→ **WHAT TO WORK ON**: Include in the output exactly the lines from the opening of the data through the line containing "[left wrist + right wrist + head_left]", and nothing more.

→ **DATA PROVIDED**:
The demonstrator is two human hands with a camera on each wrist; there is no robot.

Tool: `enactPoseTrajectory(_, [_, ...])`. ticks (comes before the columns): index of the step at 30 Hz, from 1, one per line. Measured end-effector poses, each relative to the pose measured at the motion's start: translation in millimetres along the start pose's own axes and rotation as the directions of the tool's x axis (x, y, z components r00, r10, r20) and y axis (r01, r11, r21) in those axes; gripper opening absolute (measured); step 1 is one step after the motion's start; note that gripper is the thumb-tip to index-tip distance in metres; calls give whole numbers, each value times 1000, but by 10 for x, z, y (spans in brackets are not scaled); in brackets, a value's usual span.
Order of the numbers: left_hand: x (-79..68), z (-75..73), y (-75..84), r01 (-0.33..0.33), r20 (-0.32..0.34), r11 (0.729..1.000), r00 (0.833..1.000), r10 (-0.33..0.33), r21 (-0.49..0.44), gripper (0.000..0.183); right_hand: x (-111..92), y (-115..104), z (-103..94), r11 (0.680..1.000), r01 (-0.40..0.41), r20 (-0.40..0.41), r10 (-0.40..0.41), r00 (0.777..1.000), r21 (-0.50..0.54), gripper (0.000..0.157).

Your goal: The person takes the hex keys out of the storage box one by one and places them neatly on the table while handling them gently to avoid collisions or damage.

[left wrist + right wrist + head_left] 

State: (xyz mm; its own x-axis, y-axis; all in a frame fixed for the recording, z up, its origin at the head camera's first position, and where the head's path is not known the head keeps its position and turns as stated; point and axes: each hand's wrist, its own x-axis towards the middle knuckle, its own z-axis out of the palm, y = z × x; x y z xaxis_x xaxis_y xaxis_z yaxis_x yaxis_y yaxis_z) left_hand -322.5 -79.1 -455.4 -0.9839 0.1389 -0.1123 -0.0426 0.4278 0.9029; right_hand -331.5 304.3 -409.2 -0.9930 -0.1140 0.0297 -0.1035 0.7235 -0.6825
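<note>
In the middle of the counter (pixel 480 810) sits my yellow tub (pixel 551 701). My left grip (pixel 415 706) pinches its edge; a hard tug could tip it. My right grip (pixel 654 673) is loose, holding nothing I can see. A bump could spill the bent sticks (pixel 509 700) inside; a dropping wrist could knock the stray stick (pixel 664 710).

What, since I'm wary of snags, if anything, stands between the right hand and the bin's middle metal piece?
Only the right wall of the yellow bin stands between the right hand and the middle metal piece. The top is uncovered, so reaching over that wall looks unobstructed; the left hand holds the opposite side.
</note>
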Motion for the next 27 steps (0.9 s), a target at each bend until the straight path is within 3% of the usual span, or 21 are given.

→ **OUTPUT FOR THIS TASK**:
The demonstrator is two human hands with a camera on each wrist; there is no robot.

Tool: `enactPoseTrajectory(_, [_, ...])`. ticks (comes before the columns): index of the step at 30 Hz, from 1, one per line. Measured end-effector poses, each relative to the pose measured at the motion's start: translation in millimetres along the start pose's own axes and rotation as the directions of the tool's x axis (x, y, z components r00, r10, r20) and y axis (r01, r11, r21) in those axes; gripper opening absolute (measured); step 1 is one step after the motion's start; note that gripper is the thumb-tip to index-tip distance in metres; calls give whole numbers, each value times 1000, but by 10 for x, z, y (spans in brackets are not scaled); in brackets, a value's usual span.
Order of the numbers: left_hand: x (-79..68), z (-75..73), y (-75..84), r01 (-0.33..0.33), r20 (-0.32..0.34), r11 (0.729..1.000), r00 (0.833..1.000), r10 (-0.33..0.33), r21 (-0.49..0.44), gripper (0.000..0.183); right_hand: x (-111..92), y (-115..104), z (-103..94), r11 (0.680..1.000), r01 (-0.40..0.41), r20 (-0.40..0.41), r10 (-0.40..0.41), r00 (0.777..1.000), r21 (-0.50..0.54), gripper (0.000..0.157).

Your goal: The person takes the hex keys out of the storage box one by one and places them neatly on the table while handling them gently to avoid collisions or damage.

[left wrist + right wrist + head_left] 

That makes the output complete.